At the time, my family had been vegetarian for about five years. A combination of Cao Đài scriptures, Buddhist teachings, Bible chapters and documentaries on Nostradamus about the end of the world had convinced my parents that we had a better chance of surviving Armageddon if we didn’t eat meat. Animal meat would weigh down our spirits. Only a few years earlier, in primary school, my mother had made Văn and I eat steamed pigs’ brains for intelligence. The brains weren’t even mashed in with vegetables or stir-fried. They were just squiggly clumps of nutty creaminess, straight from a school science room and flavoured with chicken stock. On one of my last few days at MacKillop, I decided I deserved a meat pie. At lunchtime I lined up at the canteen and furtively bought a pie with sauce. I sat alone and scoffed it down, making sure no one saw me. All my friends knew I didn’t eat meat. One of my friends, a Vietnamese girl, was also vegetarian for the same reasons. I chewed the pie so fast my mouth was almost burned. I quickly went to the bathroom to wash out any lingering smell of meat. Then I returned to my friends who, thankfully, didn’t suspect a thing. I was already a sinner. With the taste of a meat pie and teary goodbyes behind me, I left Mackillop Girls High School.
When I joined Bethany College, I was the only student of Vietnamese origin in my grade. It was another all-girls Catholic school but most of the families were far more affluent than those back at MacKillop. I would walk to the bus station near Punchbowl train station and catch the bus to Hurstville station. Forty minutes later I would arrive and hop onto another bus which would drop me off at Bethany. A friend of mine from MacKillop had already left to go to Bethany not long before I arrived. I joined her group of friends, which consisted of Australian-born girls of Malaysian, Greek and Yugoslavian descent.

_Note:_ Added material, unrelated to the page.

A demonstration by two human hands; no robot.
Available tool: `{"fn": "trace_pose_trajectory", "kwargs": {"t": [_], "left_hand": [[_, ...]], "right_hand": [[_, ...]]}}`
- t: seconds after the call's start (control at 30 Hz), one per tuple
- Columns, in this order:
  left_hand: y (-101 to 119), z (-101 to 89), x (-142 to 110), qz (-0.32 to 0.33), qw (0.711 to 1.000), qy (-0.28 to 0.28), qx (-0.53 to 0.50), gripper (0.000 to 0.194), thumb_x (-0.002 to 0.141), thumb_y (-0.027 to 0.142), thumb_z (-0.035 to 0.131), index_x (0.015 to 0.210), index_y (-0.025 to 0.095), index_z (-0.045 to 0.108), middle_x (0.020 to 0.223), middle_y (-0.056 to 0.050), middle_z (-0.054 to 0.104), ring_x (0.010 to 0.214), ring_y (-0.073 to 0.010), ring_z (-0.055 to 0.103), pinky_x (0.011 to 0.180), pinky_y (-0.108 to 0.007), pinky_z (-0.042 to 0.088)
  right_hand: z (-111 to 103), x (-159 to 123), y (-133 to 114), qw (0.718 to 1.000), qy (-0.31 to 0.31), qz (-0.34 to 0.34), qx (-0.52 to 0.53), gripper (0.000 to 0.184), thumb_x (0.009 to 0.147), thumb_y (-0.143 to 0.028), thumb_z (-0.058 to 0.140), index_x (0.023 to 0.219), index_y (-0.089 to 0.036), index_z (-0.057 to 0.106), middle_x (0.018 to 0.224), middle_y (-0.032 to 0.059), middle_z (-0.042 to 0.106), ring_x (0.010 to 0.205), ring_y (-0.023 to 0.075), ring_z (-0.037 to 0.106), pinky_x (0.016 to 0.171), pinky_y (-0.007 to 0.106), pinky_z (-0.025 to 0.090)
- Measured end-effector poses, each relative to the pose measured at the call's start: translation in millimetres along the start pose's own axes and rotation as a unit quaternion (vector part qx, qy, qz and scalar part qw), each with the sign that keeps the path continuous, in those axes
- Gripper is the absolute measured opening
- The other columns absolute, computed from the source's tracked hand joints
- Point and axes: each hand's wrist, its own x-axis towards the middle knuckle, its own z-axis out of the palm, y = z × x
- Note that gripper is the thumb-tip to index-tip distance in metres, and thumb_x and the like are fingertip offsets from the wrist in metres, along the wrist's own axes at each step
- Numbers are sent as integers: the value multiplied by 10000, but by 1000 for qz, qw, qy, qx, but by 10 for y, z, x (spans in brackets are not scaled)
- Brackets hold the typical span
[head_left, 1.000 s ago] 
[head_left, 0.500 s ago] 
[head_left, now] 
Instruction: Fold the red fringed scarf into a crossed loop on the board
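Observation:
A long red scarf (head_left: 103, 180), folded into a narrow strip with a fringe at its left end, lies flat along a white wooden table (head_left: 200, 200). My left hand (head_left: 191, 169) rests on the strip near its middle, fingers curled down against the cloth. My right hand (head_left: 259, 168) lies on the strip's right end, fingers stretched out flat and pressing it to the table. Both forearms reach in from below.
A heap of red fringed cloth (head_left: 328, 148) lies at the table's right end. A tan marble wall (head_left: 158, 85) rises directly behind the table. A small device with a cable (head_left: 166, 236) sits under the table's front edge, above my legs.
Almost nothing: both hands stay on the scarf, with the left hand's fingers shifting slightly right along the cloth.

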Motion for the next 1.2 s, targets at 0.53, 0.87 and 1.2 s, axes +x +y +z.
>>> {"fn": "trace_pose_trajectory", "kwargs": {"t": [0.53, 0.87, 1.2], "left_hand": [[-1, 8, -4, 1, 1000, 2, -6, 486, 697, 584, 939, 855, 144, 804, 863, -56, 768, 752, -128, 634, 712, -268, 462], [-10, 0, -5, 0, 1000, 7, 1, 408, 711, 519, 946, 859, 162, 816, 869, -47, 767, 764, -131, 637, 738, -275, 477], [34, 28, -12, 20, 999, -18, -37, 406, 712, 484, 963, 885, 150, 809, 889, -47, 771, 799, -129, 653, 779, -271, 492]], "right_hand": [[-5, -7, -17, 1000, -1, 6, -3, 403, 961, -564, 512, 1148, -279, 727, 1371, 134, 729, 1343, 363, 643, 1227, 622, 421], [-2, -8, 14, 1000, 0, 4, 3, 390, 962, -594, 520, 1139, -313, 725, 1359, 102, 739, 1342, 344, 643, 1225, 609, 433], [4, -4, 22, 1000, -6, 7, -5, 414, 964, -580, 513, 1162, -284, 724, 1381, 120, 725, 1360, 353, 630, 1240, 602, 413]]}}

I was still a repressed, sensitive and timid girl. But by now I had hairy legs and acne as well as my Best & Less shoes, and my mother still sewed most of my clothes. I quickly realised that I was practically the only one in the whole school who did
not have brand-name shoes. Sports day was a torment. I don’t know what it was but some of the students would occasionally make snide comments to me. I felt like an outcast. I decided I needed a pair of Nikes. I read in my local paper that a new McDonald’s was opening in Punchbowl and they were hiring. My father drove me to the interview. It went well. But at the end of it, the interviewer realised that I was three months under the minimum legal working age. I couldn’t believe it. ‘Come back in three months,’ she told me. But I didn’t have three months! My acne wasn’t going to fade, electrolysis was too expensive and in three months’ time I would be even more isolated and bullied. I had to find a place that didn’t mind child labour and would pay cash. There was only one option: Uncle Thanh and his wife’s bakery in Matraville.
I worked hard on weekends, sweeping the floors, slicing the bread, making pork rolls and packing sweet buns. When I’d finally made enough money for a pair of Nike Airwalks, my mother and Văn accompanied me to the Rebel Sports warehouse on the Hume Highway in Bankstown. The smell of fresh tennis gear, cotton and polyester gym pants, dry-fit shirts and new treadmills was intoxicating. New smelled oh so good! The aisles of shoes opened to me like a shrine of glorious Nike divinity. I glided down the aisles until I found them: white, green and a swoosh of pink. As I held them in my hands, I was overcome with pure joy. It was a religious experience. With my Nikes I would be reborn. I would be saved.